Approximate Reading Time: 4 minutes

There are certain words whose meanings have always eluded me, and I need to refresh my comprehension, long since, or so I thought, hard won. Nonplus is one of those words… Is it a good quality, a bad quality. All I usually am sure of is that it is a condition of uncertain benefit imposed by outside events or actions on one’s sensibility.

Jacobin Magazine [disclosure: I am a subscriber] has always elicited from me a sense of ambivalence, the prevailing response I give their endless outpouring of screeds. Sometimes the balance tips to positivity on my part, as I am mainly in concurrence with some sweeping, often categorical, pronouncement they have made about an occurrence or a presence on the world stage.
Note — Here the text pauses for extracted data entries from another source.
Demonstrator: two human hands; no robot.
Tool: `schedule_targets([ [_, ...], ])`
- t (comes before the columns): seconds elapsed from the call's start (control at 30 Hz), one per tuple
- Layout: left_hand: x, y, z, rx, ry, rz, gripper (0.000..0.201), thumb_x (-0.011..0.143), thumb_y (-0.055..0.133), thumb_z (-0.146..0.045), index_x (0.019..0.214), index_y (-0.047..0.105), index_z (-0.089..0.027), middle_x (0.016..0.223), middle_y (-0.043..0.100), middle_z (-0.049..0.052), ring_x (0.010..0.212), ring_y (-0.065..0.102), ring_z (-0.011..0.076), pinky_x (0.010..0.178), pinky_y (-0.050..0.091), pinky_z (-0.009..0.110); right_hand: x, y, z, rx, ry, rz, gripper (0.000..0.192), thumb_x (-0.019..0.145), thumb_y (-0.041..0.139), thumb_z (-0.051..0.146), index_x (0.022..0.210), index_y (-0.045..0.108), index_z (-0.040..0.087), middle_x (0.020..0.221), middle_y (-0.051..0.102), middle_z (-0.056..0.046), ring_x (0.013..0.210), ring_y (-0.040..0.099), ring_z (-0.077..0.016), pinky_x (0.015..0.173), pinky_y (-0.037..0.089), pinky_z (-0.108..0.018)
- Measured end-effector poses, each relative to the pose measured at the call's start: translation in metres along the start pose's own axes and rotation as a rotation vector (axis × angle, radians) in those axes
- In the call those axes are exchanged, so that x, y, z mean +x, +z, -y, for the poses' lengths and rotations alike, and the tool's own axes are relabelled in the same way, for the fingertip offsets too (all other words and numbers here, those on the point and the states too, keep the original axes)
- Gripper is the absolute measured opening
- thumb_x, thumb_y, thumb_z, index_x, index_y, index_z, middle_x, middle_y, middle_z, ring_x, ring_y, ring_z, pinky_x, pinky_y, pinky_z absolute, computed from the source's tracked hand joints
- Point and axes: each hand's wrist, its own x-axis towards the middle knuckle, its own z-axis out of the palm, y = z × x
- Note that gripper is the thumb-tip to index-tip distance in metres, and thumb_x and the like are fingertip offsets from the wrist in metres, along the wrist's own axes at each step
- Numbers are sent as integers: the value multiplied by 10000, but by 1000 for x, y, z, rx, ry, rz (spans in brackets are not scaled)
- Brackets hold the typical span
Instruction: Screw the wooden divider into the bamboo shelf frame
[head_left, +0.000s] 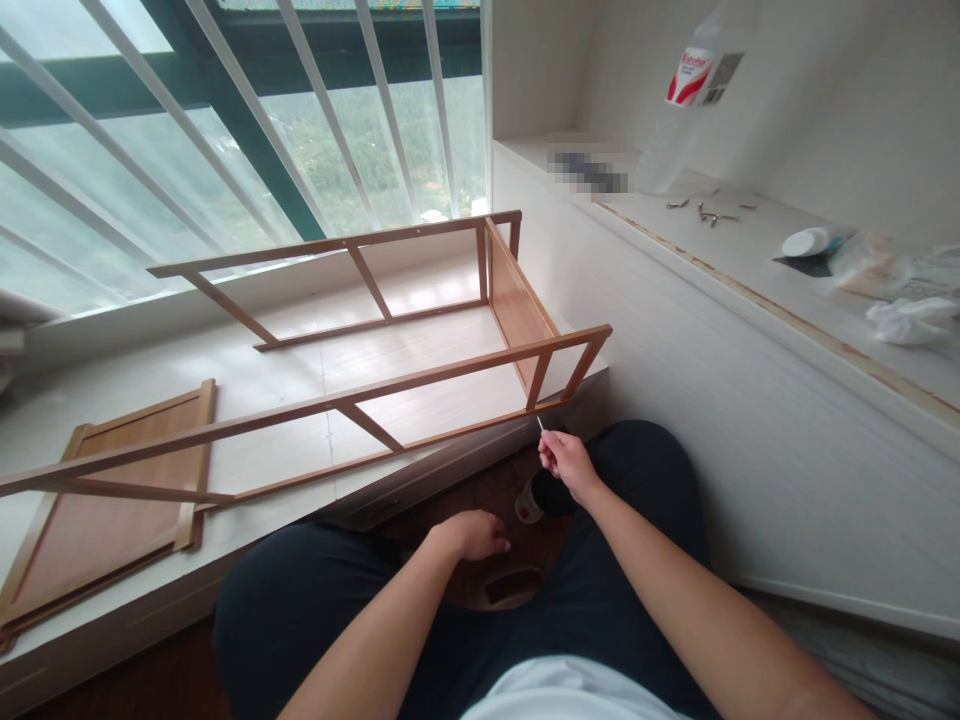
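Observation:
A wooden shelf frame [375, 395] lies on its side on a pale window platform [247, 375]. It has two long side rails joined by a brown panel [517, 305] at the right end. My right hand [566, 462] pinches a thin white pin-like piece [540, 424] just below the frame's near right corner. My left hand [472, 535] hangs lower, between my knees, fingers curled downward over a dark spot on the floor; whether it holds anything is hidden. A small round white and dark object [534, 497] sits on the floor beside my right wrist.
A separate wooden panel [105, 510] lies flat at the platform's near left. On the white ledge [750, 250] to the right stand a clear plastic bottle [686, 100], several small metal hooks [709, 212], a white cap [806, 242] and crumpled plastic [900, 290]. Window bars [322, 110] rise behind the frame.

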Motion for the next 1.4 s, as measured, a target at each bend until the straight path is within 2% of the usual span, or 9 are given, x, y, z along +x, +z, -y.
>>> schedule_targets([
  [0.1,-1,0,0,6,-1,-1,452,849,474,-517,1130,695,-239,1095,719,106,994,668,288,803,500,359,-1,0,5,182,126,66,400,773,634,579,713,519,201,502,504,48,363,283,-56,382,116,-198],
  [0.27,-2,-1,-1,2,5,1,434,852,474,-507,1108,705,-243,1079,724,101,982,671,287,798,498,358,-4,-3,12,391,227,189,357,776,691,507,742,507,203,525,476,62,391,261,-55,389,128,-198],
  [0.5,-3,-2,-2,5,6,5,465,853,456,-527,1114,700,-230,1086,722,110,979,671,302,786,500,367,-2,-6,12,466,267,290,314,867,615,482,758,489,216,535,396,65,423,231,-80,385,157,-197],
  [0.97,0,2,1,13,11,3,462,857,450,-523,1119,697,-234,1098,720,110,994,670,298,809,501,370,-1,-5,2,646,302,269,255,861,672,389,782,552,178,528,452,59,405,265,-54,372,147,-178],
  [1.4,-2,0,0,12,5,8,458,861,441,-514,1118,695,-231,1089,719,113,983,668,304,788,502,372,-2,-5,3,688,329,276,241,894,635,367,776,553,173,530,458,53,408,267,-54,371,140,-172],
])
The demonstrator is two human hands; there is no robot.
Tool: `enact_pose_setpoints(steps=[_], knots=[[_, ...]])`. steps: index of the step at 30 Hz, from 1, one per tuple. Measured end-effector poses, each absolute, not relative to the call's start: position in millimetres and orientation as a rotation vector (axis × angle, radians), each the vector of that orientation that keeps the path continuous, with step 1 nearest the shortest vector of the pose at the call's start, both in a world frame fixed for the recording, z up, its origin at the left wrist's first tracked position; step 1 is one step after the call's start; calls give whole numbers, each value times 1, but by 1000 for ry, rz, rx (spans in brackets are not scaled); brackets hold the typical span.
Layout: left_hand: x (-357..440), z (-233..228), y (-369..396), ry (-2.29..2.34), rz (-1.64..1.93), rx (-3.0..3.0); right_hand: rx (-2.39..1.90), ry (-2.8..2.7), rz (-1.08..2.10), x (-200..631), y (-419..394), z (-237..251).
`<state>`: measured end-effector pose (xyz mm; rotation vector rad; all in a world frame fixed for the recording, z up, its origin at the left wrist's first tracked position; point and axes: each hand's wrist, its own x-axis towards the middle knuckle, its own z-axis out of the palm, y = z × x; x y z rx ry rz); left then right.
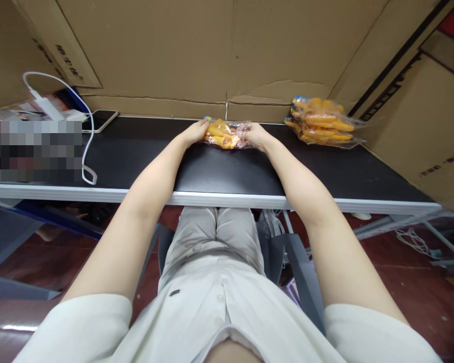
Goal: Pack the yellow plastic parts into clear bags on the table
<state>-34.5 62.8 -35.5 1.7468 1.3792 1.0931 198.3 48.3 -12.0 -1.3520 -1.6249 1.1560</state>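
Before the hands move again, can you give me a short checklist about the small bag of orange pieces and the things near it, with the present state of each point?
1. Left hand has a grip on the left end of the small bag: ok.
2. Right hand holds the right end: ok.
3. Small bag rests on the black table, not lifted: ok.
4. Small bag sealed: cannot tell, the hands cover both ends.
5. Stack of filled bags at the right lies apart from the small bag: ok.
6. White cable and phone at the left lie away from both hands: ok.
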Motion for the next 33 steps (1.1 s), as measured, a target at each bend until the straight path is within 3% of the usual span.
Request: enact_pose_setpoints(steps=[8, 22, 33], knots=[[-33, -29, 60, 1721, 902, 2013, -1373, -1561, 1037, 200, 54, -11], [-52, -36, 68, 1903, 937, 1896, -1214, -1668, 1077, 192, 30, 2], [-47, -33, 65, 1935, 951, 1915, -1281, -1736, 849, 191, 36, -2]])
I am, for sure, never left with a doubt that the magazine is turned out by a stalwart, that is, an unwavering staff of ideologues, or at least adherents to a prevailing principle, or, at worst, wage slaves who, to earn their weekly stipend, must show allegiance to the messages defined by the editorial mission.

It is with a strange sense of stupefied admiration that I have to read – yes, have to, as I subscribe, for the time being, to their email newsletter and to the newsfeed one sees on Facebook (and other social media for sure, but apparently the effect of my Facebook “like” has been to auto-vaccinate me against the urge to follow them on Tumblr, let’s say, which is about the only other place I might see their torrent of propaganda regularly, hour to hour, day to day).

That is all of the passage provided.